Acórdão nº 07P3987 de Supremo Tribunal de Justiça (Portugal), 28 de Novembro de 2007

Magistrado ResponsávelOLIVEIRA MENDES
Data da Resolução28 de Novembro de 2007
EmissorSupremo Tribunal de Justiça (Portugal)

Acordam no Supremo Tribunal de Justiça No âmbito do processo comum com intervenção do tribunal colectivo n.º 167/06, da 3ª Vara Criminal de Lisboa, AA, com os sinais dos autos, foi condenado como autor material, em concurso real, de um crime de roubo agravado e de um crime de coacção grave na pena conjunta de 4 anos de prisão - (1).

Mais foi condenado pela prática de dois crimes de detenção de arma proibida e de um crime de detenção ilegal de arma de defesa na pena conjunta de 180 dias de multa à taxa diária de € 5.

O arguido interpôs recurso.

São do seguinte teor as conclusões extraídas da respectiva motivação: 1. O Tribunal a quo fez errónea interpretação dos Arts 154 e 155, n.ºl a) do Cod. Penal, ao ter subsumido juridico-penalmente a conduta do arguido ao crime de coacção grave.
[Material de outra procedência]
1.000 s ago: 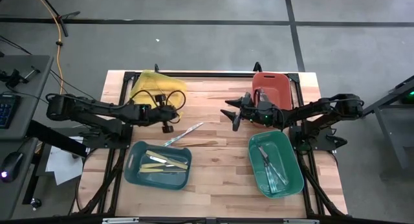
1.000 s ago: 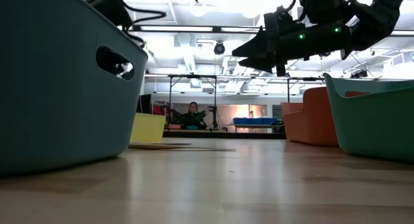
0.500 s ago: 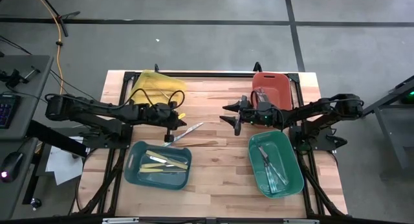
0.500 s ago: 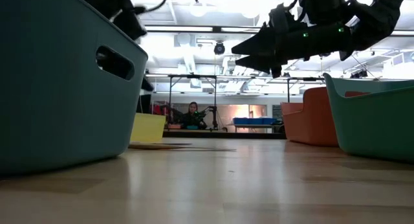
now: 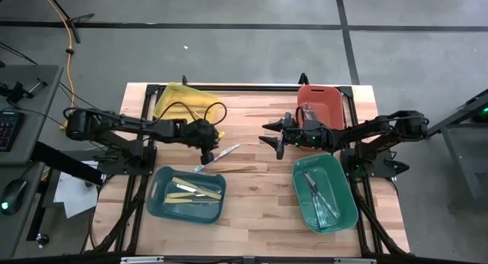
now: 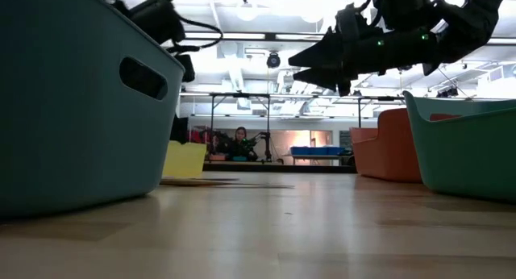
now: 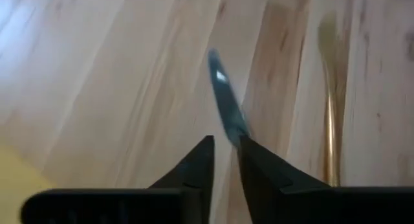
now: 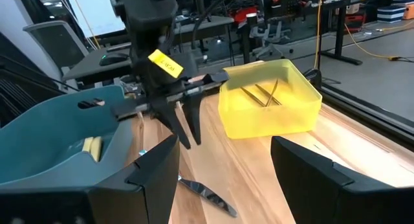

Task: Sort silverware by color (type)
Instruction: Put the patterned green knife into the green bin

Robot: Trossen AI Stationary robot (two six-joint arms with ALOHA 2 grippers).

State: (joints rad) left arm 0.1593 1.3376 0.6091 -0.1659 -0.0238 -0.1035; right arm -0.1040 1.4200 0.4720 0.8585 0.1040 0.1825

2. Importa pois saber quais os factos que a decisão sob censura considerou, para dar como provado, ter o arguido cometido o crime de coação grave: - «De seguida, o arguido apanhou um táxi conduzido por BB, encostou-lhe a arma de fogo supra descrita à cabeça, dizendo. "Siga rápido"» - «Receoso pela sua vida, o condutor de táxi obedeceu, tendo passado vários semáforos em violação do sinal vermelho, pois tal lhe era ordenado pelo arguido.» - «Durante o percurso o veiculo de táxi foi sempre seguido por alguns veículos de táxi e pela PSP, que haviam sido alertados para a situação, tendo finalmente o veiculo d táxi sido imobilizado quando se encontrava junto ao viaduto da Av. EUA e o arguido sido capturado na posse dos objectos furtados.» - «Mais obrigou BB a transportá-lo no veiculo deste último de forma a fugir às autoridades policiais que vinham no seu encalço, utilizando para tanto a ameaça de uma arma de por forma a incapacitá-lo de reagir negativamente aos seus intentos, como de resto aconteceu.» - «Agiu voluntária e conscientemente, bem sabendo que tais condutas eram proibidas por lei;» 3. O tipo objectivo deste crime consiste em constranger outra pessoa a adoptar um determinado comportamento: praticar uma acção, omitir determinada acção ou a suportar uma acção.

4. Os meios de coacção poderão ser apenas a violência ou a ameaça com mal importante.

Quanto à violência, a mesma poderá ser física ou psíquica e ter por objecto imediato a própria pessoa do coagido, ou de terceiros, ou sobre coisas, quer do coagido, quer de terceiros, desde que o mal causado nas coisas seja idóneo a afectar sensivelmente a liberdade de acção do coagido, de forma a constranger este a adoptar o comportamento visado pelo agente.

Quanto à ameaça com mal importante, a mesma tanto se poderá reportar à prática de um acto ilícito, como de um acto lícito e deve ser adequada a constranger o ameaçado a comportar-se de acordo com a exigência do ameaçante. A este respeito deverá ser a ameaça ser vista sob um critério ao mesmo tempo objectivo, por apelar ao juízo do homem comum e individual, na medida em que deve ter em consideração as circunstâncias concretas em que é proferido o anúncio, nomeadamente as subcapacidades do ameaçado.

5. Por outro lado, trata-se de um crime de resultado, ou seja, a consumação deste crime exige que a pessoa objecto da acção tenha efectivamente sido constrangida a praticar, a omitir ou a tolerar a acção de acordo com a vontade do coactor e contra a sua própria vontade, exigindo pois uma relação de efectiva causalidade.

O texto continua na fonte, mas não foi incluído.